[Data entries]
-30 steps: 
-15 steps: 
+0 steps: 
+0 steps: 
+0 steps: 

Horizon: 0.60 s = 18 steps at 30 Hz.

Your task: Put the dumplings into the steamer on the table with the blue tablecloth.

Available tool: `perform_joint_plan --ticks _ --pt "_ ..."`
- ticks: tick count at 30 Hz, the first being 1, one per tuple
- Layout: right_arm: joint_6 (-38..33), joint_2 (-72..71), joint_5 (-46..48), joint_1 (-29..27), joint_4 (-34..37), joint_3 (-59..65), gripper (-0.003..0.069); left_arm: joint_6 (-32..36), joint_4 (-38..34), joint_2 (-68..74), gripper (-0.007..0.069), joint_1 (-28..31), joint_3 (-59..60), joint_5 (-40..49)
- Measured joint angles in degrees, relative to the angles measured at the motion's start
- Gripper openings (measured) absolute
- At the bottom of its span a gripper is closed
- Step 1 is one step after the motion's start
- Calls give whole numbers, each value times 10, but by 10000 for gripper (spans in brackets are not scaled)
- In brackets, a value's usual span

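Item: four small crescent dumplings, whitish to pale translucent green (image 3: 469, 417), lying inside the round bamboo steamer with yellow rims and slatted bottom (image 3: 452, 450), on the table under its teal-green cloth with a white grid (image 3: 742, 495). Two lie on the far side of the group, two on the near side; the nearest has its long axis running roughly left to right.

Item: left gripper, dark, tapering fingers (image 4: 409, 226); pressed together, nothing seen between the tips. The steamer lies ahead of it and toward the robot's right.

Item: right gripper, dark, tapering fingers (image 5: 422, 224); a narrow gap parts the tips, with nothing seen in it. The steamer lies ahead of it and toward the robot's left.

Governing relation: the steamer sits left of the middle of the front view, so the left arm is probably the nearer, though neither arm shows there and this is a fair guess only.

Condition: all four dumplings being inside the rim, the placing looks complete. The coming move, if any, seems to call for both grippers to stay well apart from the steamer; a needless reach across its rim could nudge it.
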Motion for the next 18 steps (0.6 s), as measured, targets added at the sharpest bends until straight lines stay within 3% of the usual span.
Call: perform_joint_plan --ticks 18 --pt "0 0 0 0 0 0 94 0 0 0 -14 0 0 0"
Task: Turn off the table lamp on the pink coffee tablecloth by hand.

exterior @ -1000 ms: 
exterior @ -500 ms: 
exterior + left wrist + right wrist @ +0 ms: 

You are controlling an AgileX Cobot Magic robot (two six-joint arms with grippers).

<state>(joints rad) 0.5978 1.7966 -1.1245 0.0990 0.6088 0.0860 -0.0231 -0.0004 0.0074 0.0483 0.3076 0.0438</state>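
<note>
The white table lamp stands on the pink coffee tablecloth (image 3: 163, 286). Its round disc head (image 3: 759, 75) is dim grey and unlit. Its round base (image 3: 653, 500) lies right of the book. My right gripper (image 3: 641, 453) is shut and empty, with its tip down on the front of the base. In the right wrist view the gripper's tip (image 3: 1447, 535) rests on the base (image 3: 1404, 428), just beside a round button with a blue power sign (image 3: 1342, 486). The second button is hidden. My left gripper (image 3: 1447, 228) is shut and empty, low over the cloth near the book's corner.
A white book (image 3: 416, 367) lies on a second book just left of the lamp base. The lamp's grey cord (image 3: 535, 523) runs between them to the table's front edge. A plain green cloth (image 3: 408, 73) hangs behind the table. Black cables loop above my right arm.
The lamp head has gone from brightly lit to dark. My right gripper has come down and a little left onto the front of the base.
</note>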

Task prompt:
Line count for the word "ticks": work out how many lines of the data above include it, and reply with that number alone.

Reply:
3